___ COLLECTED MATERIAL

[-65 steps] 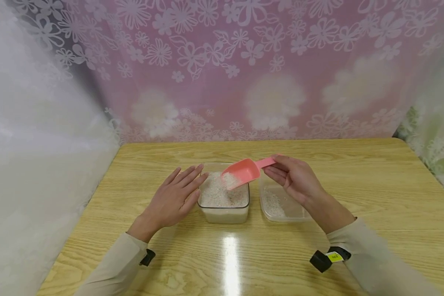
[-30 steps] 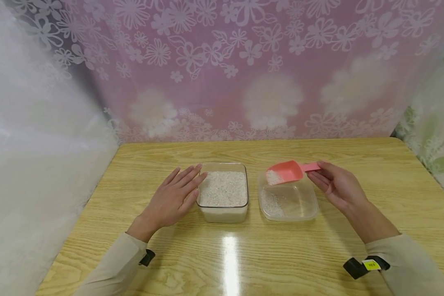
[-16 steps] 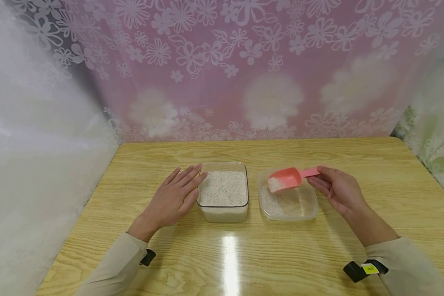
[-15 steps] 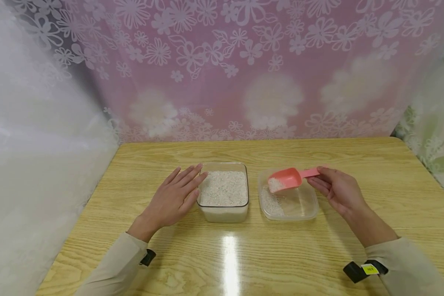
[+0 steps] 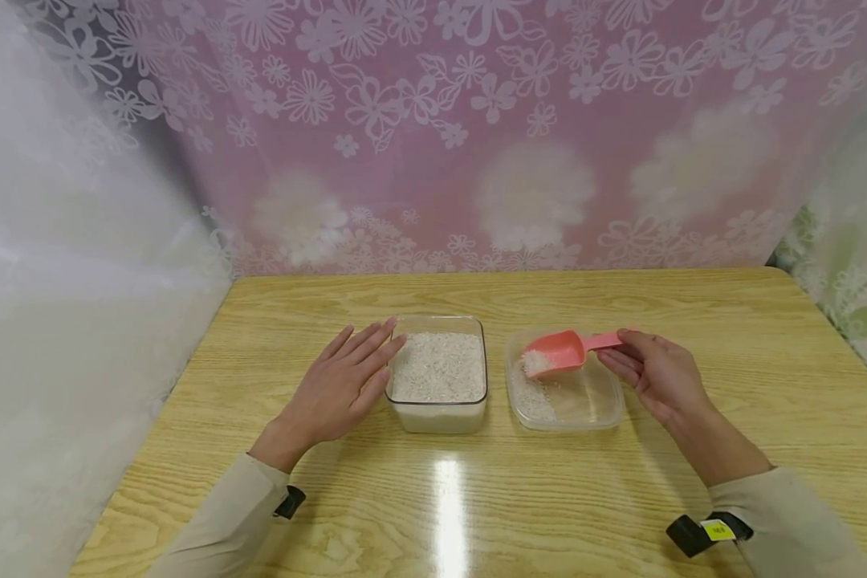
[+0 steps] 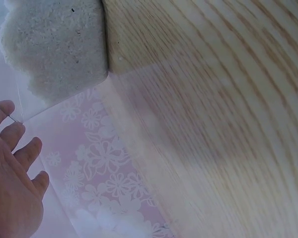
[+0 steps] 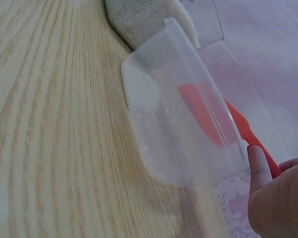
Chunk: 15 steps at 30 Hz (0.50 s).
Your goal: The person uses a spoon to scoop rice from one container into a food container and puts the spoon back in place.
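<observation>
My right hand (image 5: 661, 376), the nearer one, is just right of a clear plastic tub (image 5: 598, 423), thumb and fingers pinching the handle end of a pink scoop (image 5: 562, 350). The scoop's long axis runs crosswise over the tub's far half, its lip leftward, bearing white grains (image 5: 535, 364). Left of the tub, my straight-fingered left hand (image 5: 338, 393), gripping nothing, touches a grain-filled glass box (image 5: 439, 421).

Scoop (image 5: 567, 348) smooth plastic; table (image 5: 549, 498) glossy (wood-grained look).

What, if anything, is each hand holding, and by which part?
The right hand holds the pink scoop by its handle; the left hand holds nothing.
</observation>
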Motion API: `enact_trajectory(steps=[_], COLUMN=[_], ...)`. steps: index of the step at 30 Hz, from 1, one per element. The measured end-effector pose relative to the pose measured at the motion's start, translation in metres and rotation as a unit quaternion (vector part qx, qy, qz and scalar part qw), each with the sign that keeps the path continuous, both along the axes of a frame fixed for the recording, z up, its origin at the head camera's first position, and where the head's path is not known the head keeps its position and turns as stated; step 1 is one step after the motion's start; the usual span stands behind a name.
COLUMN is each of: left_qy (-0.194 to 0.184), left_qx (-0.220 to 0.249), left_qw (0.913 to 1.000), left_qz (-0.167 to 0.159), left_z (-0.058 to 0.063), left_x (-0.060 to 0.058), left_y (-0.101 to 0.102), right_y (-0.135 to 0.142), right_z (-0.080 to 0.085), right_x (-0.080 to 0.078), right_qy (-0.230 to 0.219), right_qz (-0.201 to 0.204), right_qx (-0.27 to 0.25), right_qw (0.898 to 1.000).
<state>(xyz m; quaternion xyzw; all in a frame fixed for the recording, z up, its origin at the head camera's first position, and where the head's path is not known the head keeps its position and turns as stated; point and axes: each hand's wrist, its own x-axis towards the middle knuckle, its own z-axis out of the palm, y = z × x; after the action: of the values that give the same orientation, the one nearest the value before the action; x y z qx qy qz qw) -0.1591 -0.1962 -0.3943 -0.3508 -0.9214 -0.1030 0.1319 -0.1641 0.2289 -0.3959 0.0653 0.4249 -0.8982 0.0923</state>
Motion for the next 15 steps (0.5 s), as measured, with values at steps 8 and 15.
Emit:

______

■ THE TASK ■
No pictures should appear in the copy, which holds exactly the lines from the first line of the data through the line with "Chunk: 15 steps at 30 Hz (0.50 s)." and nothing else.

■ RESULT FOR THIS TASK ■
[-65 steps] 
[-30 steps] 
[-16 steps] 
[-15 steps] 
[+0 steps] 
[+0 steps] 
[+0 steps] 
Chunk: 15 steps at 30 Hz (0.50 s).

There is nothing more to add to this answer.